The way I have understood it, the situation for Marjane Satrapi is much more complex. Because it's not just a change from "traditional culture" to the "modern world" but Marjane's family is indeed a very modern, secular family who lives in a traditional society dominated by religion. So Marjane grew up in a secular, liberal and progressive family who even fought for revolutionary change and emancipation in Iran - but the social surrounding, that means: public life, school,... is dominated by an oppressive, religious system. That's quite an ambivalence.

And I think the real "culture shock" for Marjane was her experience as a young refugee. She left all her friends and family and everything else behind her and moved on her own to a new country with other rules and another social fabric. It was an experience of alienation for her and she simply felt lonely. That's the kind of "culture shock" Marjane has experienced, the way I have read it. And this has not so much to do with "tradtion" versus "modern world".


message 7: by Lily (new)

Lily (inquisitorlily) Sascha wrote: "Lily wrote: "I'm really loving Persepolis so far and the thing I identify with most is Marjane's culture shock regarding her traditional upbringing and the secular Western world. My family was very..."

Good point, Sascha!


message 8: by MeerderWörter (new)

MeerderWörter | 2388 comments I think it is very well explained in the book what was a shock for her. And believe me, even I, who I grew up here in Austria, am/was sometimes still shocked about the way my classmates behave(d). The language they use and how they think about gender and sex... It's a pity. But still, I think she has withstood the shock quite well.

Let's say: What is now common in Iran was common in Austria 80 years ago.

(Sorry if that's rubbish, but sometimes English is still difficult for me.)


message 9: by Ezgi ☕️ (last edited Aug 05, 2016 05:52AM) (new)

Ezgi ☕️ | 7 comments I understand her- vividly. When I first move to the USA, our language instructor told us: "Now you are going through a "cultural shock"- that was the first time I heard this word and didn't believe her because I was fine. I missed my country, but did not feel the cultural shift. It hits you slowly... She also said "For the people who will stay in this country, your cultural shock will never end.

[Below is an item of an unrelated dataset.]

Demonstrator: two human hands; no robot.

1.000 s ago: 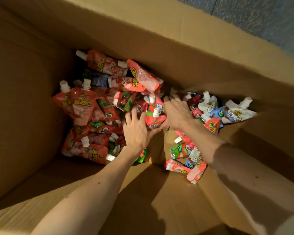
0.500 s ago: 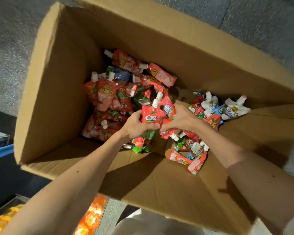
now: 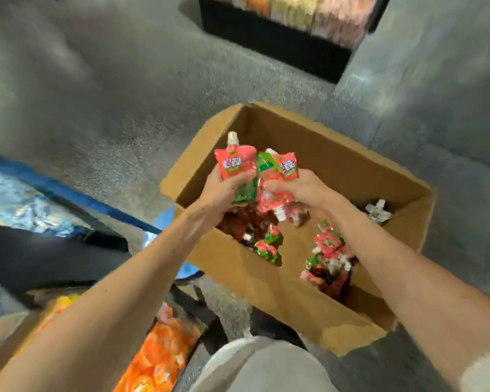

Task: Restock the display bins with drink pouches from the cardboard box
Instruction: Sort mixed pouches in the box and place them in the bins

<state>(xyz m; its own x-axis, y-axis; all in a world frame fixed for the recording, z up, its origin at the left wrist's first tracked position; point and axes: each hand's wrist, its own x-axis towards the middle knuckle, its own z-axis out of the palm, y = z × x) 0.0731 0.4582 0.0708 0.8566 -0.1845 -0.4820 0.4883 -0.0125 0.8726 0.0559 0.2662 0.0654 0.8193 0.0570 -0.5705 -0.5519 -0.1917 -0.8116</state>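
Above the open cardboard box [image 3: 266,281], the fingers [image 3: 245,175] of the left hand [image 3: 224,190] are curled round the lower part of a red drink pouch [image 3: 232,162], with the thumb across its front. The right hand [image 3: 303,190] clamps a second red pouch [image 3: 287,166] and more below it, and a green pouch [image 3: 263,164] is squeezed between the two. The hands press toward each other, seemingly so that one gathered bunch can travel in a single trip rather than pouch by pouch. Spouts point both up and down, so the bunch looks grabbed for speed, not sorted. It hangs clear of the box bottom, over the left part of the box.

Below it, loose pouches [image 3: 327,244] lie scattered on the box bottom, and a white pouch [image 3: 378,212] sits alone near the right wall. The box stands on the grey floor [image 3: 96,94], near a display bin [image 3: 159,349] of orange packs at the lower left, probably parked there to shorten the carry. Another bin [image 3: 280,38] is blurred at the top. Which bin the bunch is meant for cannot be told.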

You will not feel totally at home here, but when you go back to your country (for vacation, visit...) you will not feel at home there either. You will see the changes between these two cultures and relive it all your lives.

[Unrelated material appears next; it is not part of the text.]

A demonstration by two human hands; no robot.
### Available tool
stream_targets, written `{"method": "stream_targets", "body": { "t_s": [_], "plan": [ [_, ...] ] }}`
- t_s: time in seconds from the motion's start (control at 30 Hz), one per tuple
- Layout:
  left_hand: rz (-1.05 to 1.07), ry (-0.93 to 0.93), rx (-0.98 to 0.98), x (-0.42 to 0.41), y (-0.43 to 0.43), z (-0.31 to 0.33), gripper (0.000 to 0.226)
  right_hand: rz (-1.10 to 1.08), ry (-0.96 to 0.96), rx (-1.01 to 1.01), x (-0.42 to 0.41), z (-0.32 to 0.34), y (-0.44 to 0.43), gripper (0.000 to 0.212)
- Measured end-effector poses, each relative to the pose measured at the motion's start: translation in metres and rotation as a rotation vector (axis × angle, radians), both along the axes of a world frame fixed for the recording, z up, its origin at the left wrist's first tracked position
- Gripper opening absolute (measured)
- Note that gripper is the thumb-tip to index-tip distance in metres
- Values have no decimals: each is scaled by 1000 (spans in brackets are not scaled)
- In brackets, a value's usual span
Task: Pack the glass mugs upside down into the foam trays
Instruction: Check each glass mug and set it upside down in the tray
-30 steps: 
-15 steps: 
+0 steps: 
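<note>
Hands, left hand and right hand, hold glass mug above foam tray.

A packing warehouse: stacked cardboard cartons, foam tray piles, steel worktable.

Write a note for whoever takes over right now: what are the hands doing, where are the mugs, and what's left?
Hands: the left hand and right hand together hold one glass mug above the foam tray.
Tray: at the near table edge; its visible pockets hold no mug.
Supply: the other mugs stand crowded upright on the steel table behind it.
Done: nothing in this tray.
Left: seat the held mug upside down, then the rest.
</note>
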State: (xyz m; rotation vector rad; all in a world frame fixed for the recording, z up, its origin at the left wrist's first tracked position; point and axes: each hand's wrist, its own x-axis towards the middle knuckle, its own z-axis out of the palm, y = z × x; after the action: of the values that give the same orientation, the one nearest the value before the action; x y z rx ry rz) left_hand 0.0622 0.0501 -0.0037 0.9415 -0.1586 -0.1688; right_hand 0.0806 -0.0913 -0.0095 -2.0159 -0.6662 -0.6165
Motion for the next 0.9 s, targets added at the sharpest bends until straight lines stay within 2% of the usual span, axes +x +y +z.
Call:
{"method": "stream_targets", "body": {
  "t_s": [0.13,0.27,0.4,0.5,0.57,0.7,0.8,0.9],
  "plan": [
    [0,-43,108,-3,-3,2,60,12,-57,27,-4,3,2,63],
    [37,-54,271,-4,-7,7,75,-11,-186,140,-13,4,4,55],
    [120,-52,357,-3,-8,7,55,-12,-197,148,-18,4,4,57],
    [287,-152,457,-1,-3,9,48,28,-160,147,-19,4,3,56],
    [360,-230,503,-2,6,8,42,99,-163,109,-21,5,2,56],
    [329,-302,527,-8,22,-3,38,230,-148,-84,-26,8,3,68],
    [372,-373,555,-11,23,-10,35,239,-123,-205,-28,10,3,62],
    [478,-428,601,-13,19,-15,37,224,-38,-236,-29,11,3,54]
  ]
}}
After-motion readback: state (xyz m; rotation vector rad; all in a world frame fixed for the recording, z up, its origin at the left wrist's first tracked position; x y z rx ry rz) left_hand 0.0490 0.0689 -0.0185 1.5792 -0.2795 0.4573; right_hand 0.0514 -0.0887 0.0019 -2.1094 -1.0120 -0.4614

Moving to a new place is adventurous, but the cultural shock is like a persistent virus in your emotions...


message 10: by MeerderWörter (new)

MeerderWörter | 2388 comments I can definitely relate to that. I have met many people who migrated from another country and are first-generation migrants. For them, it's the hardest, I think.


message 11: by Lily (new)

Lily (inquisitorlily) Ezgi wrote: "I understand her- vividly. When I first move to the USA, our language instructor told us: "Now you are going through a "cultural shock"- that was the first time I heard this word and didn't believe..."

Ezgi, I definitely understand what your teacher meant. Now that I'm away from home I'm actually experiencing that firsthand.